Email Archiving Comes of Age
This session was composed of lightning talks about various email archiving projects, including the first NHPRC electronic records case studies focused on email archiving.
Chris Prom from the University of Illinois at Urbana-Champaign reported on the CLIR Report on Technical Approach on Email Archiving (CLIR 175). The report is available here. The purpose of the report is to document how archivists are currently preserving email as well as to frame email preservation in terms of what technology is available and how it can be used. The report includes topics such as why email matters, technical definitions, lifecycle models, tool workflows, as well as an agenda for email archiving moving forward.
Katherine O’Neil from the Manuscript Division of Library of Congress described the process of identifying email within their collections. They have located email in a number of collections, including Lieberman papers, Pelosi papers, and the American Lands Alliance collection. They use bagger tools and analyze the email using FTK to identify personal identifiable information. They have discovered a large range of file formats for emails, including the unusual pfc documents.
Kevin De Vorsey from NARA spoke on the National Archives ERM Policy guidance. The National Archives has recognized that email is important to the historical record and is currently encouraging a move from a “print and file” preservation strategy. They are working on new guidance for preservation of email. They have a noticed a trend where offices are combining the Capstone approach (identifying senior official email accounts and targeting them for preservation) with traditional records management to form a hybrid strategy.
Roger Christman from the Library of VA spoke about the Tim Kaine email collection. The collection includes 1.3 million records. This project focus on access as preservation as the end goal. They provide online access to emails by converting emails to pdfs, with attachments, uploading them to the content management system, and making them keyword searchable. They are currently focused on documenting how the collection is being used to provide examples of how email is critical to scholarship.
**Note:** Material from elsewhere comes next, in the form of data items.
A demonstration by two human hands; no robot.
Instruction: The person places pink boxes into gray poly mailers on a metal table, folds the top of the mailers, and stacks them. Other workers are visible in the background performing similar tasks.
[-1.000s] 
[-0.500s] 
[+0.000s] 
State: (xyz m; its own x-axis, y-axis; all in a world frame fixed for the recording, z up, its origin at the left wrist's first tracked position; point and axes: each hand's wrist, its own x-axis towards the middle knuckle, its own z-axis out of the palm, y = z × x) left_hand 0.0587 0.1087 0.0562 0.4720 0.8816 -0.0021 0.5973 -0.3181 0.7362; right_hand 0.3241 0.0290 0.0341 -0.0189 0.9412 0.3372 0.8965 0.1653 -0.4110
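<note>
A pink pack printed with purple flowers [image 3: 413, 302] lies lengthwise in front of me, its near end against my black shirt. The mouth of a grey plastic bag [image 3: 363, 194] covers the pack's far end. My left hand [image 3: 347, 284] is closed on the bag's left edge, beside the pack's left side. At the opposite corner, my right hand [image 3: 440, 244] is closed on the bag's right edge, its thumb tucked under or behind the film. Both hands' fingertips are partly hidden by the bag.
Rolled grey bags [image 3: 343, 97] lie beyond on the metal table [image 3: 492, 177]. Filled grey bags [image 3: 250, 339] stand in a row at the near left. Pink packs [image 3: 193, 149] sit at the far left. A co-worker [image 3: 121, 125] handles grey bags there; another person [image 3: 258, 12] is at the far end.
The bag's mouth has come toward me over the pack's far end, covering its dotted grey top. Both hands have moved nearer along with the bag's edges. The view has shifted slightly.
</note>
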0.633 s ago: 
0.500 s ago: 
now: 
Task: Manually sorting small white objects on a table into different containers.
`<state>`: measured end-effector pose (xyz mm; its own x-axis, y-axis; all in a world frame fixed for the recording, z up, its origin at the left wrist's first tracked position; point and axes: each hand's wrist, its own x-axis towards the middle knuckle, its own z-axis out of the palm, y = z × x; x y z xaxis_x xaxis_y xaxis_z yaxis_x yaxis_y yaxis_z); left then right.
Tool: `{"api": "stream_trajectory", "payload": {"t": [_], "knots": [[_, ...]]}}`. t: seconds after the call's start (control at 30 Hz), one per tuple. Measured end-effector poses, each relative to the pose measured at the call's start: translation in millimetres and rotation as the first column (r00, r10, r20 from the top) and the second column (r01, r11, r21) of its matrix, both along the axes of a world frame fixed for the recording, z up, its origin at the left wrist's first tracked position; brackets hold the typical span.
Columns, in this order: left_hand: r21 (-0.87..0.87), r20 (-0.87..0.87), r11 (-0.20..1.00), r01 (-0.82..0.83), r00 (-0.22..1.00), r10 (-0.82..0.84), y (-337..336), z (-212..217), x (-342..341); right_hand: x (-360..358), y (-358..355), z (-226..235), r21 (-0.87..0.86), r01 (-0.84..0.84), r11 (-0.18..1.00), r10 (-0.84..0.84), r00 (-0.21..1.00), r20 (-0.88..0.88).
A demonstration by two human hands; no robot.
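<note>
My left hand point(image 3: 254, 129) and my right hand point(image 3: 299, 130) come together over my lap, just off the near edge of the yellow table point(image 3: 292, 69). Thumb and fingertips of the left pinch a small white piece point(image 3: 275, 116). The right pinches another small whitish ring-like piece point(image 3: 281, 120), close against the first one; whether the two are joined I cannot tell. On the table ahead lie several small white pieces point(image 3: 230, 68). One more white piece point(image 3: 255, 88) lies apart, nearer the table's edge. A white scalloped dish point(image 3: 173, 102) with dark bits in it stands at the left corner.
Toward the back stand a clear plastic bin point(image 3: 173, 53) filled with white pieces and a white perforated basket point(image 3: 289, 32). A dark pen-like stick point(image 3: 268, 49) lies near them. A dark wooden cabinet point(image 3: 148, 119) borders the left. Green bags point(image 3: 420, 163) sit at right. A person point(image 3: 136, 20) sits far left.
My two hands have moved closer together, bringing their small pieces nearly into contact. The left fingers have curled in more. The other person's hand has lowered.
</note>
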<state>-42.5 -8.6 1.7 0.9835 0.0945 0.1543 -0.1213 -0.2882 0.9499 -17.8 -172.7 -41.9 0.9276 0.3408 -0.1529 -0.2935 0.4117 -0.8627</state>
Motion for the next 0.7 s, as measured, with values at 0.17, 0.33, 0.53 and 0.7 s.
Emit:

Katherine Martinez from the Trisha Brown Dance Company presented on two case studies of museum organizations, looking at records created during the exhibition process, where email was considered a problem record. Katherine focused on the role of appraisal, including defining routine correspondence, as well as ensuring that appraisal was not limited to executive accounts. She also created a survey and used social network analysis to set parameters for email collecting.
Camille Tyndall Watson and Jeremy Gibson from the State Archives of North Carolina spoke on the TOMES project. This grant project uses a Capstone approach to collecting state government email in North Carolina. They have created a series of forms to identify who has archival email, based on position, function and projects. An individual’s position number is then flagged in the HR system and placed on legal hold by tagging accounts. They also discussed the TOMES tool, which they hope can be used by both power users or those with fewer resources to process email.
Wendy Marcus Gagel from Harvard University spoke on the EAS tool, which would be an open source tool for email archiving. Harvard currently uses EASi to manage email processing and automate the process for transferring email to a repository. The current EASi tool is integrated with Harvard’s other home-grown systems, so they are working on providing an open source version for other institutions.
Glynn Edwards from Stanford University provided an update on EPadd. EPadd is currently in its last quarter of funding. The goal is make EPadd a more reliable tool and increase functionality. The latest release in July includes new import and export options. EPadd has also modeled integration with Archivematica via a partnership with New York Public Library. The EPadd project is looking for future funding.
Brent M. West from the University of Illinois spoke on email automation. He implemented a Capstone model on the governor’s office email. He found that the best opportunity to collect email was as soon as possible after individual leaves. Appraisal was a key element of the collecting process, including using concept and term analysis to review email. They currently provide access to emails via Outlook in an offline terminal.
Joel Simpson from Artefactual Systems spoke on emerging trends for emails. He described the importance of reviewing other industry tools for their email capabilities, including tools that take into account header fields to prove authenticity of emails. E-discovery tools could also be of use to future email archiving and processing, but many are out of the price range of organizations.